* RECORDS FOR PROCESSING *
====
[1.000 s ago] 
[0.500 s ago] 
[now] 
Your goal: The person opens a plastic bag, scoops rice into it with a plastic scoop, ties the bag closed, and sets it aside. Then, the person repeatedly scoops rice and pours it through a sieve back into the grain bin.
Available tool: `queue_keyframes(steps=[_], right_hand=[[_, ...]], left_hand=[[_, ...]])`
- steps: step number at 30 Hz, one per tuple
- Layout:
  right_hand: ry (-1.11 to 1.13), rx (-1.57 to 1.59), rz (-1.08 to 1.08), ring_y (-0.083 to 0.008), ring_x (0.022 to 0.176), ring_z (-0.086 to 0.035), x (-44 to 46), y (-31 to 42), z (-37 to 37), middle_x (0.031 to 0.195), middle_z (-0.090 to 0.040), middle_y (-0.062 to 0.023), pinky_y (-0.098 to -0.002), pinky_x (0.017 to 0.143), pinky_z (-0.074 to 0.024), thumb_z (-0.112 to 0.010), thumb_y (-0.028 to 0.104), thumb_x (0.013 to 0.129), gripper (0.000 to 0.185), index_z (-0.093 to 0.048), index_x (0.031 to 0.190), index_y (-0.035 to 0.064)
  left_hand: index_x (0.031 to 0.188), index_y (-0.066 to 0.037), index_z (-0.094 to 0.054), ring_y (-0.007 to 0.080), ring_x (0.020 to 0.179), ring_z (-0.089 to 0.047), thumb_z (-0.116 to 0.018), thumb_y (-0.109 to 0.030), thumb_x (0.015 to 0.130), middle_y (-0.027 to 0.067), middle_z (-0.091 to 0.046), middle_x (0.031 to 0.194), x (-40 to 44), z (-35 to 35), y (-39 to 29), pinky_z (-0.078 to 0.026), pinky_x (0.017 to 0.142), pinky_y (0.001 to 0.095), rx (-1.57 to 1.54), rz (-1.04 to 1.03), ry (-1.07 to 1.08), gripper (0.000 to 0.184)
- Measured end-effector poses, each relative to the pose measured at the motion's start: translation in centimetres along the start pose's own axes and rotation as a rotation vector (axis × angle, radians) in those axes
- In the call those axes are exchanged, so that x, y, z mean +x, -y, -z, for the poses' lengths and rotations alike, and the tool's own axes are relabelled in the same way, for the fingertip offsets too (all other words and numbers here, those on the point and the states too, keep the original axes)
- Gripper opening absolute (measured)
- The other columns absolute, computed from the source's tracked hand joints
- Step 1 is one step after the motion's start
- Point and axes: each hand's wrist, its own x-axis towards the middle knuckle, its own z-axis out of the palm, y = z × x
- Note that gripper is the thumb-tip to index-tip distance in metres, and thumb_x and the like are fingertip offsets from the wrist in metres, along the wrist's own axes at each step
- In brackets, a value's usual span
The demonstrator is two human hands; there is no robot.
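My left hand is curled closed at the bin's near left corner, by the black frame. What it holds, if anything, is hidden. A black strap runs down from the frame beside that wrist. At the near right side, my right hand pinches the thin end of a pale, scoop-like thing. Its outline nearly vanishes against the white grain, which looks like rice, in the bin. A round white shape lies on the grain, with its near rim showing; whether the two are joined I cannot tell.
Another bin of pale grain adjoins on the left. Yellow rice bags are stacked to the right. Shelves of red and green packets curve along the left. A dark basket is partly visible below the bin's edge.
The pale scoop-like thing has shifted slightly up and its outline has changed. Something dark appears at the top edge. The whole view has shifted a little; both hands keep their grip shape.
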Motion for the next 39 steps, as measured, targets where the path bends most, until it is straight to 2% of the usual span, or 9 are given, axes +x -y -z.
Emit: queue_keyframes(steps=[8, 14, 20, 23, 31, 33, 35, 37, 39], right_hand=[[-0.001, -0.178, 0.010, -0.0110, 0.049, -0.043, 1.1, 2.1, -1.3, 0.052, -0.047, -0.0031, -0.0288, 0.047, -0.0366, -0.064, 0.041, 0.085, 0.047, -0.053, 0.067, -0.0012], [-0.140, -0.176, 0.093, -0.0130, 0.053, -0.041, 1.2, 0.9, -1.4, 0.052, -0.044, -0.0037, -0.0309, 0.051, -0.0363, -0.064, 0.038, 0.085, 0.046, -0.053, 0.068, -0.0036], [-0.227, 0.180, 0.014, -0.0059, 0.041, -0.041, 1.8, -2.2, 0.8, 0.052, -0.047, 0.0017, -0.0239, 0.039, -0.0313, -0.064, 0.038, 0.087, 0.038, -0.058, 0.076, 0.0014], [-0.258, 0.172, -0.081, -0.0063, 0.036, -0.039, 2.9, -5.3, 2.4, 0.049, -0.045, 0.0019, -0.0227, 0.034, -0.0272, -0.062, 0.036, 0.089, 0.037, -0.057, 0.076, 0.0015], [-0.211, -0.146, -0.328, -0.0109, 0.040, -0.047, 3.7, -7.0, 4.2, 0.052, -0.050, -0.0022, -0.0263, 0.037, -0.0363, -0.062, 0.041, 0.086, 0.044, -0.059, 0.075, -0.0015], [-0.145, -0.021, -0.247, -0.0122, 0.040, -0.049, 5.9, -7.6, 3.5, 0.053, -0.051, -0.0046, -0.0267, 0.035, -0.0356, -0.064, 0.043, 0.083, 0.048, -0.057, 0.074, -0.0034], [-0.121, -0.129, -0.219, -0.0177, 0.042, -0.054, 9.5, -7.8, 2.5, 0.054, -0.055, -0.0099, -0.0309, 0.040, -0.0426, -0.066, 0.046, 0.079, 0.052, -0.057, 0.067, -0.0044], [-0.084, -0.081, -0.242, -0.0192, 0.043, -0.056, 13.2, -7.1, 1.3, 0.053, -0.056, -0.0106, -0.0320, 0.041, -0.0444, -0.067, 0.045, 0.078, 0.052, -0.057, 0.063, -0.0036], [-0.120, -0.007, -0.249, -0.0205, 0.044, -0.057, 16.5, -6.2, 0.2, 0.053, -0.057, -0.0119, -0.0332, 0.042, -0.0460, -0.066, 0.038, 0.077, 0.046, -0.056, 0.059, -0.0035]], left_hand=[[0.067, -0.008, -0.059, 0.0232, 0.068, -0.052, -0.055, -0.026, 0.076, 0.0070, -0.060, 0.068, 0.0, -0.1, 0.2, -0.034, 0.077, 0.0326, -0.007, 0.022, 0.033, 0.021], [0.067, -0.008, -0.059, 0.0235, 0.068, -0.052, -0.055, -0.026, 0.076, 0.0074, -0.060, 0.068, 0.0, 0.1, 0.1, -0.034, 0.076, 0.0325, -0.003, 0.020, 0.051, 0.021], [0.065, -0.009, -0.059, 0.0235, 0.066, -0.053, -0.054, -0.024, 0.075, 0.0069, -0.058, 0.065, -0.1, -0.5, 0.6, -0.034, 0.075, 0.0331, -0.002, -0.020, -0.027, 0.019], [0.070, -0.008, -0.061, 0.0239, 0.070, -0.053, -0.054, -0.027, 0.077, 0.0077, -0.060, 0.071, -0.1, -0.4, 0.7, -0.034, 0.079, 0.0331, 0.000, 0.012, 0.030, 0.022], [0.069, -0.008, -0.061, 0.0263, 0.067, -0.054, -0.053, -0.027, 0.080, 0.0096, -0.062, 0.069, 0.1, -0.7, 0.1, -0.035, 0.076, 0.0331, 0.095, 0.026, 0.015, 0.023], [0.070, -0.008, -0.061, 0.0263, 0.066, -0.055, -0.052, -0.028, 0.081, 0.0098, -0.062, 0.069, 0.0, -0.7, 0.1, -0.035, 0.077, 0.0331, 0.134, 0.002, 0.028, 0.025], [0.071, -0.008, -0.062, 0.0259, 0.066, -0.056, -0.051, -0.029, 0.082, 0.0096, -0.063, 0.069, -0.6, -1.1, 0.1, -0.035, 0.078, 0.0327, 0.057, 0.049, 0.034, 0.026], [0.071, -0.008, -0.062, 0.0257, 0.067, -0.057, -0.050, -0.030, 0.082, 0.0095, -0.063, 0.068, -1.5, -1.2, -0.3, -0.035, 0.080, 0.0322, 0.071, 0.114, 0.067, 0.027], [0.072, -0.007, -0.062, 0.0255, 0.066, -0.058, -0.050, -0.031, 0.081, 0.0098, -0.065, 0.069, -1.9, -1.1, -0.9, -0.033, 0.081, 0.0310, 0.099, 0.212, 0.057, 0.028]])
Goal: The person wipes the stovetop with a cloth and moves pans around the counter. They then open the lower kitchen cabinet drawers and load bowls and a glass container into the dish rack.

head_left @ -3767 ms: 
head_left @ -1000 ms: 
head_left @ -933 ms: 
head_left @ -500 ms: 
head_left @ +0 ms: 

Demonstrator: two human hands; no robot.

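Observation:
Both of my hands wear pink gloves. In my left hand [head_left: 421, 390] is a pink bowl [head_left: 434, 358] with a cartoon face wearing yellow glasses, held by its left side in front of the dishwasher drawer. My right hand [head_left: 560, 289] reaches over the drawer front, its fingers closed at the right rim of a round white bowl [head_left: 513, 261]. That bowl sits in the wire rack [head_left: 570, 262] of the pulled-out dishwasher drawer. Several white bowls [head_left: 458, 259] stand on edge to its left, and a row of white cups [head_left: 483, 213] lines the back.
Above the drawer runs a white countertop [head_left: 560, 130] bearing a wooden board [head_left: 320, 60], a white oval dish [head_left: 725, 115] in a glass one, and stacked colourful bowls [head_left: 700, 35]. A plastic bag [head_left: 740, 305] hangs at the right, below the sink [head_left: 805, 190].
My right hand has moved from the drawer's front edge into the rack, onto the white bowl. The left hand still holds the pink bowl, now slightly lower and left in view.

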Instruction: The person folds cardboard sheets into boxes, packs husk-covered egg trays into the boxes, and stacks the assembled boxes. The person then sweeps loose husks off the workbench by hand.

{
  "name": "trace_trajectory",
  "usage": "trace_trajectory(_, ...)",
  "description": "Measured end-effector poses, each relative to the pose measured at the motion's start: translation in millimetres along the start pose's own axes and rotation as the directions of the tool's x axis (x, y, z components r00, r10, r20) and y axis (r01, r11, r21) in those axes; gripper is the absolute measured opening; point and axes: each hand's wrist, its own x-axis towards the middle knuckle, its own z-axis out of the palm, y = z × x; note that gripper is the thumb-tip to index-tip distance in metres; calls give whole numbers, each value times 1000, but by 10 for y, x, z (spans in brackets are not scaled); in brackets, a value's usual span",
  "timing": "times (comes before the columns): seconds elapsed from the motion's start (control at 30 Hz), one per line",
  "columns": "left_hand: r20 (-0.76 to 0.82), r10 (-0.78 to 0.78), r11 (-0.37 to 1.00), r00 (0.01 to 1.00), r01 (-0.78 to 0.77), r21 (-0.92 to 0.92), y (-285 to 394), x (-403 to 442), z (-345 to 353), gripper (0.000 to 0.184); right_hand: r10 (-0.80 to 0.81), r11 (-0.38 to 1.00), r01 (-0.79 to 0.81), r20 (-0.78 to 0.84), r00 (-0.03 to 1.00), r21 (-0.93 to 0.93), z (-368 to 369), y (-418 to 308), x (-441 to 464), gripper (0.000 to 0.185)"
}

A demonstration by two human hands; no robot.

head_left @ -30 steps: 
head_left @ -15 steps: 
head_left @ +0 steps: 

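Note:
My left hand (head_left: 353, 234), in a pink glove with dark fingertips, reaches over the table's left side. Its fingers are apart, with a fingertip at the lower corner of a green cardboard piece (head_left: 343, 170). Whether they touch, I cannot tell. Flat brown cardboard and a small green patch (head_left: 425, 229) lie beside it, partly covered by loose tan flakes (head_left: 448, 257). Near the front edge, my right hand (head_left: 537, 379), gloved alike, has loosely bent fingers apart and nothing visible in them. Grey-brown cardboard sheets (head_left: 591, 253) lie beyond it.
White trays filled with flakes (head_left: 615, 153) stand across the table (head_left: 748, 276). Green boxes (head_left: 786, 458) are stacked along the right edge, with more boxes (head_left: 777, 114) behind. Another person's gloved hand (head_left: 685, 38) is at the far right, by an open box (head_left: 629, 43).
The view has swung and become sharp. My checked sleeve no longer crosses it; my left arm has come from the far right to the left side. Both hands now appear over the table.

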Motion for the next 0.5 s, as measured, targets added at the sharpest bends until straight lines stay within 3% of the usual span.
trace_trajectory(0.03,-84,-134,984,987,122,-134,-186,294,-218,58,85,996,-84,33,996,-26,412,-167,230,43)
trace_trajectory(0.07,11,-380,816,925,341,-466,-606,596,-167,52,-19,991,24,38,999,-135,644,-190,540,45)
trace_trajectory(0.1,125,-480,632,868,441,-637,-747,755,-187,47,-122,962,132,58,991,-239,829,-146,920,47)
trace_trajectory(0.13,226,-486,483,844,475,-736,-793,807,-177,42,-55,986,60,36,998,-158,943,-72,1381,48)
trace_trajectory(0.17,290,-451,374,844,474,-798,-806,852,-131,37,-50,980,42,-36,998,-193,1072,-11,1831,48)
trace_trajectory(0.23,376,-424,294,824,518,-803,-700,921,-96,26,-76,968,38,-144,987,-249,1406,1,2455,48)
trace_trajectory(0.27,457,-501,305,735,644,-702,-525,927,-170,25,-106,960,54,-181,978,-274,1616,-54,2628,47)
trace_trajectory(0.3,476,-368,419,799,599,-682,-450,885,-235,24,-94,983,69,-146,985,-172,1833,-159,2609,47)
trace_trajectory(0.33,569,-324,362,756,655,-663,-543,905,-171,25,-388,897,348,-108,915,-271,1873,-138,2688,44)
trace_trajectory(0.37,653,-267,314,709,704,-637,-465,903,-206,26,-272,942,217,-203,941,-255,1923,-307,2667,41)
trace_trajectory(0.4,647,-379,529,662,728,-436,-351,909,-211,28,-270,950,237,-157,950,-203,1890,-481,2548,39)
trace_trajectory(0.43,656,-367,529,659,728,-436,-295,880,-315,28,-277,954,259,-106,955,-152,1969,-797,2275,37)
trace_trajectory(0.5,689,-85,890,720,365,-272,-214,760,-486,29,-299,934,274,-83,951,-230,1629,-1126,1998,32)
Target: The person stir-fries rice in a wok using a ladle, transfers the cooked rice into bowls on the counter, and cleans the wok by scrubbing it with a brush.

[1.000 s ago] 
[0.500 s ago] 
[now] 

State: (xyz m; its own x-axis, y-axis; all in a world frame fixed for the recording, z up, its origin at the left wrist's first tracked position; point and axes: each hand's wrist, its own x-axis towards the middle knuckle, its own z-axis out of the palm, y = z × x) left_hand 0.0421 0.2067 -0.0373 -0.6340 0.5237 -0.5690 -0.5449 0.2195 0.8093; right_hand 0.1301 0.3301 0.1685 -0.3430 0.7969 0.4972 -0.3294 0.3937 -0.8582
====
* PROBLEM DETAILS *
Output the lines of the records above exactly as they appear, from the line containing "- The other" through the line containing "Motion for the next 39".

* SOLUTION FOR THIS TASK *
- The other columns absolute, computed from the source's tracked hand joints
- Step 1 is one step after the motion's start
- Point and axes: each hand's wrist, its own x-axis towards the middle knuckle, its own z-axis out of the palm, y = z × x
- Note that gripper is the thumb-tip to index-tip distance in metres, and thumb_x and the like are fingertip offsets from the wrist in metres, along the wrist's own axes at each step
- In brackets, a value's usual span
The demonstrator is two human hands; there is no robot.
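My left hand is curled closed at the bin's near left corner, by the black frame. What it holds, if anything, is hidden. A black strap runs down from the frame beside that wrist. At the near right side, my right hand pinches the thin end of a pale, scoop-like thing. Its outline nearly vanishes against the white grain, which looks like rice, in the bin. A round white shape lies on the grain, with its near rim showing; whether the two are joined I cannot tell.
Another bin of pale grain adjoins on the left. Yellow rice bags are stacked to the right. Shelves of red and green packets curve along the left. A dark basket is partly visible below the bin's edge.
The pale scoop-like thing has shifted slightly up and its outline has changed. Something dark appears at the top edge. The whole view has shifted a little; both hands keep their grip shape.
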Motion for the next 39 steps, as measured, targets where the path bends most, until it is straight to 2% of the usual span, or 9 are given, axes +x -y -z.

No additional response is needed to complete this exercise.